Il s'agissait d'un homme sympathique, formidablement charmeur! Peut-être trop. À force de ne jamais vouloir froisser personne, il n'aura réellement plût à personne.

Pensons-y alors que les éloges pleuvent de toutes parts et que l'on placarde des panégyriques sur tous les murs Facebook de la francophonie qui lit ; se trouvera-t-il jamais quelqu'un pour se réclamer de lui et pour se déclarer son disciple?

Peu de gens se sont réclamés d'Anatole France après sa mort et aujourd'hui, on n'en parle plus, alors d'un sous-Anatole-France... à quoi s'attendre?

Vous verrez qu'au final, on se souviendra surtout de ses manières exquises de fils de marquis dans les salons et les plateaux. On ne nous parlera que très peu de ses livres, et beaucoup de ses beaux yeux bleus allant de pair avec son beau sourire blanc ; le tout donnant un ensemble perpétuellement charmeur, joueur et moqueur.

Car pour s'être moqué des gens, Jean d'O l'aura fait beaucoup! Peut-être trop.

Alors qu'avec l'âge diminua grandement la qualité de ses livres pour finalement atteindre l'or noir des riches sous-sols de l'écriture de type Paolo Coelho dans une langue un peu plus châtiée, l'académicien entra dans la phase finale de sa longue relation avec les vieilles filles du centre-droit : le chantage. Pas un livre de lui, qu'il ne vint nous présenter comme le dernier. Le manège dura dix ans!

Aussi, ce qui agace profondément chez Jean d'O, c'est le peu de sérieux qu'il y mettait. On ne devrait pas avoir le droit d'être autant contenté par la médiocrité. Cet aristocrate n'avait qu'une seule prétention : n'en avoir aucune. Et ça se ressentait. Un critique lui reprochait le faible niveau d'un de ses livres qu'il se voyait immédiatement – au tac au tac -- répondre par le bon père Jean d'O : On ne peut pas toujours être bon. » Non, c'est vrai, on ne le peut pas. Mais, rien ne nous oblige à publier ce qui ne l'est pas.

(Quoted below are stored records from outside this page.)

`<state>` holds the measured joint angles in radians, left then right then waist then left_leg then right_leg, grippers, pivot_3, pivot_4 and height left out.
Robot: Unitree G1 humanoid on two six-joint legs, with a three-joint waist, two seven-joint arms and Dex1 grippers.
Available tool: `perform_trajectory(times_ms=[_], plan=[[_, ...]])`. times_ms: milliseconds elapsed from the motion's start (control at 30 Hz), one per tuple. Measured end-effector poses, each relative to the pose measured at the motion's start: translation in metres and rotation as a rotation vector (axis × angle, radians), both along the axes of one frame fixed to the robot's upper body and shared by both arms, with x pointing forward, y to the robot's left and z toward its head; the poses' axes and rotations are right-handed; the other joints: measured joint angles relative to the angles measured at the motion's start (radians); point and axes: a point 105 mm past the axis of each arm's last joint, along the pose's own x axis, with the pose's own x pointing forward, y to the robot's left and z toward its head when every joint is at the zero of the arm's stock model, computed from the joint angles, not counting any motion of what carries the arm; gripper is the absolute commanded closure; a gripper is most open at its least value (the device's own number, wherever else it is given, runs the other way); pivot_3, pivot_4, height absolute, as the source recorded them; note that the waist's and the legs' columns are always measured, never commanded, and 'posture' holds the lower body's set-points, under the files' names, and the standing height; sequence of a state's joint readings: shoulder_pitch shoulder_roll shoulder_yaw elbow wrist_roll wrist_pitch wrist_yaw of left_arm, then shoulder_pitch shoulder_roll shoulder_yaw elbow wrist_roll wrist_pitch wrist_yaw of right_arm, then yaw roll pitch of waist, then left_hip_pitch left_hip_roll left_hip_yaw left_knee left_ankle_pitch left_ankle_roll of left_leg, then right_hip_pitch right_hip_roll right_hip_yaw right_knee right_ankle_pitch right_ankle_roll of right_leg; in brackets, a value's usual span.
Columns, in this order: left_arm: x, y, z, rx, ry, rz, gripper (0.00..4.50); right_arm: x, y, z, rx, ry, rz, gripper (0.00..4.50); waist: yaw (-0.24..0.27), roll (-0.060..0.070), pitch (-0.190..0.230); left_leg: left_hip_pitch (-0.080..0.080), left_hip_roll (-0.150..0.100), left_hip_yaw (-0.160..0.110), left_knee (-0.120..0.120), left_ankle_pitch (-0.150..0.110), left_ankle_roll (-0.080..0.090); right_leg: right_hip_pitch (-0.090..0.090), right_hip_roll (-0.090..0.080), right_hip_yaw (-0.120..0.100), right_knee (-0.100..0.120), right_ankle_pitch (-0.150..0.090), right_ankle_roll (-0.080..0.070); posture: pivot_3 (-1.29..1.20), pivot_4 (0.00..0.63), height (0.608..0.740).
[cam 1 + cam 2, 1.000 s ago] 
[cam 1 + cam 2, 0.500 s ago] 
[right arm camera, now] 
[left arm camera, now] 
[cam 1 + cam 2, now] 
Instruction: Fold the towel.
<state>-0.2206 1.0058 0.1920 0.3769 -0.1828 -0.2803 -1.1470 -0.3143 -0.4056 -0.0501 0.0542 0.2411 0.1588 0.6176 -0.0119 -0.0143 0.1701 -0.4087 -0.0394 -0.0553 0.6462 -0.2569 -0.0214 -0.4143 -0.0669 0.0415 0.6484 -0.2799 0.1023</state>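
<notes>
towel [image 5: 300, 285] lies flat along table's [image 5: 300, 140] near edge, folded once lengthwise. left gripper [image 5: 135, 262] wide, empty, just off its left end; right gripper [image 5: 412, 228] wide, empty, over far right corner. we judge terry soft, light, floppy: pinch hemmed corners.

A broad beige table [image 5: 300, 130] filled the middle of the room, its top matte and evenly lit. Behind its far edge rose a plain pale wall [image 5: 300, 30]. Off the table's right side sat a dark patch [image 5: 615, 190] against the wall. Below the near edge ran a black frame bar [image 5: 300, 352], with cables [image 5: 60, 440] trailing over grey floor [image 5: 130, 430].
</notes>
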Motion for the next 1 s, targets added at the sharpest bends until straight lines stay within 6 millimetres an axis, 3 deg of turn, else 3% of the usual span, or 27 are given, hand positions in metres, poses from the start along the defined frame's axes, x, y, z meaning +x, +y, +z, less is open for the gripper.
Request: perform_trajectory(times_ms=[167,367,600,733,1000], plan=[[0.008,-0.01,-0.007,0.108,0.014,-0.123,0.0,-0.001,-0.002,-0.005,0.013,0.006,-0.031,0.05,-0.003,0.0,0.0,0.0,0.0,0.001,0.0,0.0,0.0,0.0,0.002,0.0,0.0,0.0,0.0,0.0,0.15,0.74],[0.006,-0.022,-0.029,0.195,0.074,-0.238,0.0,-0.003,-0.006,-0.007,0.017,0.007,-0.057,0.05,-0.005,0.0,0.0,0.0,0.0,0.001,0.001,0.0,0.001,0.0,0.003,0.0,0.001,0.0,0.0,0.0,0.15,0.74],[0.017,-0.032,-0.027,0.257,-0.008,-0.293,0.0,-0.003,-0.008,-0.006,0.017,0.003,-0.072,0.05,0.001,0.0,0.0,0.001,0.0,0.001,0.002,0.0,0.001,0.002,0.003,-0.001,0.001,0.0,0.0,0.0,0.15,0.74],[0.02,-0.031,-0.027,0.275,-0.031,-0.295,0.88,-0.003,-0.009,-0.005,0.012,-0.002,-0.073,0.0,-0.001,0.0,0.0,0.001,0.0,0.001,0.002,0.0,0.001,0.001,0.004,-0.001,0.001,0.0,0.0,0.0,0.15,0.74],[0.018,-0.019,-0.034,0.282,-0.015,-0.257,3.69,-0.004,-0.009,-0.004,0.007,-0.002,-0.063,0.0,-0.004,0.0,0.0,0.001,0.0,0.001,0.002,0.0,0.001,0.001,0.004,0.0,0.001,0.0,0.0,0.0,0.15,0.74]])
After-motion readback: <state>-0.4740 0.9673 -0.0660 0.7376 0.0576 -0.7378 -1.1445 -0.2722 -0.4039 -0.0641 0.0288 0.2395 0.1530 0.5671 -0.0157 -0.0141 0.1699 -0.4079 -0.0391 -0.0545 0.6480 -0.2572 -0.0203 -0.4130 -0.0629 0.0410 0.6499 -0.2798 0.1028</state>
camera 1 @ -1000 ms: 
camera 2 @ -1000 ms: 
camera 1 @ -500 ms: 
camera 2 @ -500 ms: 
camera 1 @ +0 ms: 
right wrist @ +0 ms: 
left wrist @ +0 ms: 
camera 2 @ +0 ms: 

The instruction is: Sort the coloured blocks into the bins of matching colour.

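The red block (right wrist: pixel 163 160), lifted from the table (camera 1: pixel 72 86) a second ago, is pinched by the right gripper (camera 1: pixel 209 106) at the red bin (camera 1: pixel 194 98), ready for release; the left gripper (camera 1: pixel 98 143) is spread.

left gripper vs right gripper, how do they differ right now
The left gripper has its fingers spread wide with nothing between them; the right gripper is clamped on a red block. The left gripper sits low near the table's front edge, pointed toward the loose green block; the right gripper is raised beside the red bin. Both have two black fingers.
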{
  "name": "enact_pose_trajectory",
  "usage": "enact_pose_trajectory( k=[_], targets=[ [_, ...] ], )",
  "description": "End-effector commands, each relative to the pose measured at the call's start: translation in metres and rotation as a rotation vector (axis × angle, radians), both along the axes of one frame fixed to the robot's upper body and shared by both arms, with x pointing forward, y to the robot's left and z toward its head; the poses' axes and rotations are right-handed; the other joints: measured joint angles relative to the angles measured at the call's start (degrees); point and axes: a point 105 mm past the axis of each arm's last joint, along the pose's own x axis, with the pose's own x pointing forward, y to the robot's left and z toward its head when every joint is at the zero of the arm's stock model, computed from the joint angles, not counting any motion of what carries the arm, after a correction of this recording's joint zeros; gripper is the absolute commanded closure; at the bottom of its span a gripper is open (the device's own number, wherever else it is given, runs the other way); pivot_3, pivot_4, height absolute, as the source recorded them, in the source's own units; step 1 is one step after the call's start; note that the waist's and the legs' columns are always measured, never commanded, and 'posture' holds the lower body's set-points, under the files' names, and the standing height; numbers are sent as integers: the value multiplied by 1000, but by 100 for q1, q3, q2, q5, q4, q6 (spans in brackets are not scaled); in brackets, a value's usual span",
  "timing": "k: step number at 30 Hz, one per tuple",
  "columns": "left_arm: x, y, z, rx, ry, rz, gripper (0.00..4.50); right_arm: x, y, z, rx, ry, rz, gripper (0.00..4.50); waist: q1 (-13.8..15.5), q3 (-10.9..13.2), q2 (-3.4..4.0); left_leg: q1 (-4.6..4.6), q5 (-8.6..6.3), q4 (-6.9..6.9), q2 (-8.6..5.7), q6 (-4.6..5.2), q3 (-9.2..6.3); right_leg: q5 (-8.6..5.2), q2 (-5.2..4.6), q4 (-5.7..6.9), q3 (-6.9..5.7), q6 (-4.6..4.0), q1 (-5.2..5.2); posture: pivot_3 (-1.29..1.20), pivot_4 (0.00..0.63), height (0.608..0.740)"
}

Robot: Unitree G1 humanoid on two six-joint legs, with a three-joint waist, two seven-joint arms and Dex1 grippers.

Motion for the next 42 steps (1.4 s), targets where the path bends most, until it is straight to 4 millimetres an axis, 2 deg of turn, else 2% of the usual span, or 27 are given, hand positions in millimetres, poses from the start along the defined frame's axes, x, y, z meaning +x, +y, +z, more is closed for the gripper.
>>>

Encore une démonstration de cette médiocrité assumée, lorsqu'on pléiadisa d'Ormesson, celui-ci se sachant bien indigne de cet honneur qui le plaçait à la hauteur de Céline et de Chateaubriand alors qu'il n'était même pas Valéry, se contenta de déclarer : Enfin une Pléiade qui se vendra! » Je l'imagine bien aller sur les plateaux afin d'y annoncer prophétiquement, la bouche en coeur, que c'est sa dernière Pléiade, heureusement, même lui, n'osa pas aller jusque-là ; il se serait bien trouvé quelques centristes pour verser des larmes et mouiller leurs joues de ridicule.

Enfin, je n'ai pas le talent d'Aragon ni le désir de gifler un mort, que je ne pourrais qualifier d'encore chaud puisqu'il était déjà tiède de son vivant, et je me contenterai donc d'achever ce texte en disant :

Adieu Jean d'O

Et surtout, n'achetez pas cette Pléiade!!!